Как потом оказалось, Евстафий, сговорившись с Вованом, отправил этот взвод на одном из судов подальше от города для огневой подготовки.
— Ну и на хрена? — спросил его уже вечером Бобров. — Они у тебя что, стрелять не умеют?
— Надо, — упрямо ответил министр обороны.
Ну, Вован — тот вел себя совершенно предсказуемо. Хотя и убывал он максимум на две недели, тем не менее, собрал вокруг себя всех наличествующих капитанов и их помощников и долго им что-то втирал, а те внимали. Видимо, что-то занятное, как издалека определил Бобров, не рискуя подходить близко, потому что Вован не терпел вторжения в свою епархию.
Лучше всех, по мнению Боброва вел себя Никитос, как нарочно, прибывший с семейством аккурат к обеду. Воздав должное кухне усадьбы, он отправился в уголок таблинума, где стоял телевизор и, сделав звук потише, чтобы не мешать Златке и Дригисе, занятых подсчетами, стал смотреть фильм «Коммандо», выбранный им за то, что там язык было знать вовсе не обязательно.
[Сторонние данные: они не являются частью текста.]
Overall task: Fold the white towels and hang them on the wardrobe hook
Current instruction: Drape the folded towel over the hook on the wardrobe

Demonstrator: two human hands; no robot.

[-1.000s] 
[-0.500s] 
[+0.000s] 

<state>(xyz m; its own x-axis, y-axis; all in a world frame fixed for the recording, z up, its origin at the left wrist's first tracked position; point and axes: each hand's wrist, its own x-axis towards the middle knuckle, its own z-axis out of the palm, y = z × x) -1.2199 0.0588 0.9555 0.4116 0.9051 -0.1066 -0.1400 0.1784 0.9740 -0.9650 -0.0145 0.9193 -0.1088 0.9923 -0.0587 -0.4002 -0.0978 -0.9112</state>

А Никитосовы домочадцы отправились кто куда. Петрос сразу помчался на пристань и шастал по стоящим там кораблям, приставая с расспросами к матросам. Казалось бы, молодому человеку в его возрасте больше пристало интересоваться оружием и, соответственно, приставать к Евстафию, но того не было, а оставшиеся никаких указаний не получали. Да и Петрос был малый не совсем стандартный и его первой любовью было не острое железо, а белые крылья парусов с тех самых пор, как дядька Александрос впервые взял его в свою лодку.
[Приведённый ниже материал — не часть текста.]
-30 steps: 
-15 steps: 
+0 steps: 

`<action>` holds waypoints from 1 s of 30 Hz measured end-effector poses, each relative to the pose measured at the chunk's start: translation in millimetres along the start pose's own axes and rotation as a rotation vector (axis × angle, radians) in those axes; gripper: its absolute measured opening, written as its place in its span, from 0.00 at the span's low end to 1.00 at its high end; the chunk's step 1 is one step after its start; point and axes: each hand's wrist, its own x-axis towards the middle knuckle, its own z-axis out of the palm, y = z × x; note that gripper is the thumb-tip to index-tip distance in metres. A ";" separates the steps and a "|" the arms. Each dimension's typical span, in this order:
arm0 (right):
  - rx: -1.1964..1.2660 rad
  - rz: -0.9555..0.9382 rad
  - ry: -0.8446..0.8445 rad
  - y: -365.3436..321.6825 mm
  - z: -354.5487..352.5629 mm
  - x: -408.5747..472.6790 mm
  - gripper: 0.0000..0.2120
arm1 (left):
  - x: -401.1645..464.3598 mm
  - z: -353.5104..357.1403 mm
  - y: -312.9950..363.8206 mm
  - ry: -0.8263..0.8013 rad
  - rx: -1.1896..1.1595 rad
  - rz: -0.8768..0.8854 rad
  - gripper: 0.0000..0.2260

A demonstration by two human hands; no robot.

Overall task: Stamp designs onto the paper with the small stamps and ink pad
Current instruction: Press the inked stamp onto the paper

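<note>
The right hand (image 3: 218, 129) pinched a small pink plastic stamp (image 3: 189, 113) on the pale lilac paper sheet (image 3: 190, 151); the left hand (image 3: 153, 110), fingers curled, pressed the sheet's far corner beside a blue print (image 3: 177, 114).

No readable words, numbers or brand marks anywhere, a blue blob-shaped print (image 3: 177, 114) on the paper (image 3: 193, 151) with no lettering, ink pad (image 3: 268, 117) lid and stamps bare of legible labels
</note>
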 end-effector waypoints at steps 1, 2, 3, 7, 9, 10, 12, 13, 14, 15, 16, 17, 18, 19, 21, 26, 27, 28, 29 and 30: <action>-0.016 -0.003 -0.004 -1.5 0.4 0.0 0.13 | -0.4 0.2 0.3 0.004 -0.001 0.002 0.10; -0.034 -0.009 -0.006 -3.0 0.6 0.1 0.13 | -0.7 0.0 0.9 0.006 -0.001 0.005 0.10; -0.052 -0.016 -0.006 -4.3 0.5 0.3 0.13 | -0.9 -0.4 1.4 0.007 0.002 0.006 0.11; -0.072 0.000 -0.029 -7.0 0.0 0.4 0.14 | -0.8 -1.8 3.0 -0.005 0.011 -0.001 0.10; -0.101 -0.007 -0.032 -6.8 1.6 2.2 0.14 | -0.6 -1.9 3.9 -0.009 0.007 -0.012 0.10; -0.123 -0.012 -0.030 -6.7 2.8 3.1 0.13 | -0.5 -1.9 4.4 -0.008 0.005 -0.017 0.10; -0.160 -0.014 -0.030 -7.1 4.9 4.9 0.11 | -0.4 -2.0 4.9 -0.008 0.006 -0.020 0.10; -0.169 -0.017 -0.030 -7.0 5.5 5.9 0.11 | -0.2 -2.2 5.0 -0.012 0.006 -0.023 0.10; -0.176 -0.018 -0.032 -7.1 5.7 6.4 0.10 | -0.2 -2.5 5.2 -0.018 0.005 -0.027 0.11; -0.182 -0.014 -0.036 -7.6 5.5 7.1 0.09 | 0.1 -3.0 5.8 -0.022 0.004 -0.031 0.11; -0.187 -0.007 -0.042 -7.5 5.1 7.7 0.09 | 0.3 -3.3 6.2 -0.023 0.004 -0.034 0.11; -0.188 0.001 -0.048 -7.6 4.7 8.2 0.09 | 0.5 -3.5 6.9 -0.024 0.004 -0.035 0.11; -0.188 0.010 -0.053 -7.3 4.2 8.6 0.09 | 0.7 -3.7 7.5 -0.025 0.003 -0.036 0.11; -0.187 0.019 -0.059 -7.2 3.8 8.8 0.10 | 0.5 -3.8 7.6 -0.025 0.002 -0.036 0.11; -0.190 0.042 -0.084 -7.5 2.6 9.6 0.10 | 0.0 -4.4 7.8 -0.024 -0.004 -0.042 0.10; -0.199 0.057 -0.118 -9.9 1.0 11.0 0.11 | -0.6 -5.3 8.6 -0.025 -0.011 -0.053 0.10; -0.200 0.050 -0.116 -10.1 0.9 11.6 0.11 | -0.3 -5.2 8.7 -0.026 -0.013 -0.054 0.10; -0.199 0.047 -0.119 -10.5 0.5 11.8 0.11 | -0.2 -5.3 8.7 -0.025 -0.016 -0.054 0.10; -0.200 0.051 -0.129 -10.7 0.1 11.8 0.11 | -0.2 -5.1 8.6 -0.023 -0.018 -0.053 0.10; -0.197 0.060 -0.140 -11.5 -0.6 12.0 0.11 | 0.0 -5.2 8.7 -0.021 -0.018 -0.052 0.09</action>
Сестры же, являясь брату полной противоположностью, атаковали Апи, ставшую в последнее время не только героиней складывающегося народного эпоса, имеющего, кстати, под собой вполне реальное основание, но и признанной законодательницей самых передовых течений древнегреческой моды, потому что побывала во многих городах и многое повидала. К тому же она была единственной обладательницей коллекции глянцевых журналов, регулярно поставляемых ей Смелковым, потому что Златка, после рождения сына, ко всем тряпочным делам слегка охладела. И сейчас девчонки с трепетом душевным перелистывали страницы Бог, Космополитен, Элле и других шедевров полиграфического искусства, а Апи с важным видом давала пояснения. Остров, он конечно оставался островом, но там же рядом Афины, где наверняка херсонесские хитоны не в моде. Девчонки смотрели гораздо глубже чем предполагал Бобров.
А в это самое время ихняя мамаша пропадала на кухне, выведывая у новой поварихи секрет приготовления рыбы в кляре.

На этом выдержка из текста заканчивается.